= Assignment =
The listing below should be written out word for word, with its pictures removed.

◇ ◇ ◇ ◇

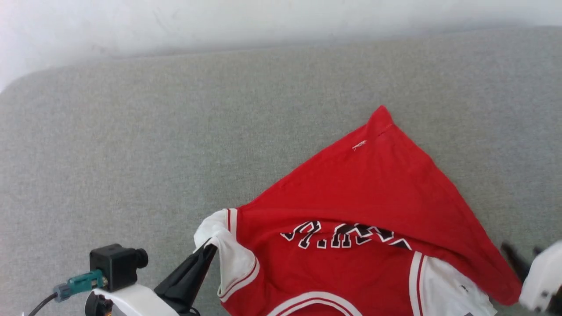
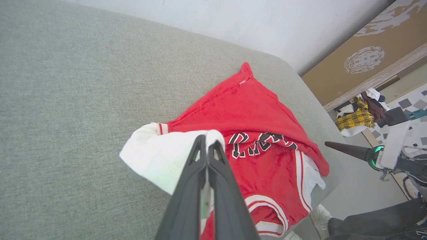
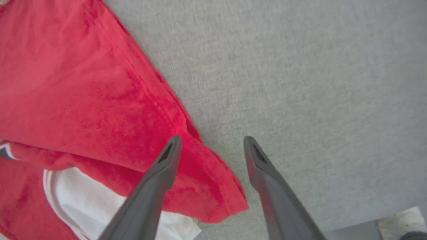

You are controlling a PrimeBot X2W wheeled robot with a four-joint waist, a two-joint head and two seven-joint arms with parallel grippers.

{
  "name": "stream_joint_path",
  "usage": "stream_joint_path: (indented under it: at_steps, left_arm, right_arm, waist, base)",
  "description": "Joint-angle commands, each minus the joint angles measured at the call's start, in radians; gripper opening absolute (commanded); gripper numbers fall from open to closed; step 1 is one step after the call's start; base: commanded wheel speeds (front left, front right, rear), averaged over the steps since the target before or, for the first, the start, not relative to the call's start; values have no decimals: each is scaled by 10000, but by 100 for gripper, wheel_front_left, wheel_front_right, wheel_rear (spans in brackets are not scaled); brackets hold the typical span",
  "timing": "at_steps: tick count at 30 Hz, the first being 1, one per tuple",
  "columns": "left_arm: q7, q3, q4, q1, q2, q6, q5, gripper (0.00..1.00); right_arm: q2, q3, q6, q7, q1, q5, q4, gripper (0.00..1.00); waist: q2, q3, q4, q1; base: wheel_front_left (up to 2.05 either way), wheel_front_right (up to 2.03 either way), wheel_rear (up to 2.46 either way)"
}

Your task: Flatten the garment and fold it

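The garment (image 1: 373, 184) lies on the near right part of a grey fabric surface (image 1: 175, 153), with its collar at the near edge. Its red lower half is turned back over the chest and covers part of the black lettering. The fold narrows to a single red corner that points toward the far side, where a white wall (image 1: 263, 22) runs behind the surface. One white sleeve sits at the near left. The other is at the near right, partly under the red fold.

The left gripper (image 1: 210, 251) reaches in from the near left and is clamped on the left sleeve. In the left wrist view its two dark fingers (image 2: 196, 160) press together with white cloth pinched between them.

The right gripper (image 3: 211, 146) is at the garment's near right edge, jaws spread wide with nothing between them. One finger hangs over the red corner of the fold, and the other is over bare grey fabric just beside it.
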Motion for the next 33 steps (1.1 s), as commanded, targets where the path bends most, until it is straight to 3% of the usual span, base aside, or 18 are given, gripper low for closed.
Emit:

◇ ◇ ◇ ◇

= Exercise response =
You are controlling a PrimeBot X2W wheeled robot with a four-joint waist, a two-joint head and two seven-joint arms with parallel grippers.

{
  "name": "stream_joint_path",
  "usage": "stream_joint_path: (indented under it: at_steps, left_arm, right_arm, waist, base)",
  "description": "Joint-angle commands, each minus the joint angles measured at the call's start, in radians; gripper opening absolute (commanded); gripper numbers fall from open to closed; step 1 is one step after the call's start; base: commanded wheel speeds (front left, front right, rear), averaged over the steps since the target before or, for the first, the start, not relative to the call's start; values have no decimals: each is scaled by 10000, but by 100 for gripper, wheel_front_left, wheel_front_right, wheel_rear (spans in brackets are not scaled); brackets hold the typical span",
  "timing": "at_steps: tick count at 30 Hz, the first being 1, one per tuple",
  "columns": "left_arm: q7, q3, q4, q1, q2, q6, q5, gripper (0.00..1.00); right_arm: q2, q3, q6, q7, q1, q5, q4, gripper (0.00..1.00); waist: q2, q3, q4, q1; base: wheel_front_left (up to 2.05 either way), wheel_front_right (up to 2.03 either way), wheel_rear (up to 2.46 either way)"
}

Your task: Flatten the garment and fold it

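The garment (image 1: 373, 184) lies on the near right part of a grey fabric surface (image 1: 175, 153), with its collar at the near edge. Its red lower half is turned back over the chest and covers part of the black lettering. The fold narrows to a single red corner that points toward the far side, where a white wall (image 1: 263, 22) runs behind the surface. One white sleeve sits at the near left. The other is at the near right, partly under the red fold.

The left gripper (image 1: 210, 251) reaches in from the near left and is clamped on the left sleeve. In the left wrist view its two dark fingers (image 2: 196, 160) press together with white cloth pinched between them.

The right gripper (image 3: 211, 146) is at the garment's near right edge, jaws spread wide with nothing between them. One finger hangs over the red corner of the fold, and the other is over bare grey fabric just beside it.
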Motion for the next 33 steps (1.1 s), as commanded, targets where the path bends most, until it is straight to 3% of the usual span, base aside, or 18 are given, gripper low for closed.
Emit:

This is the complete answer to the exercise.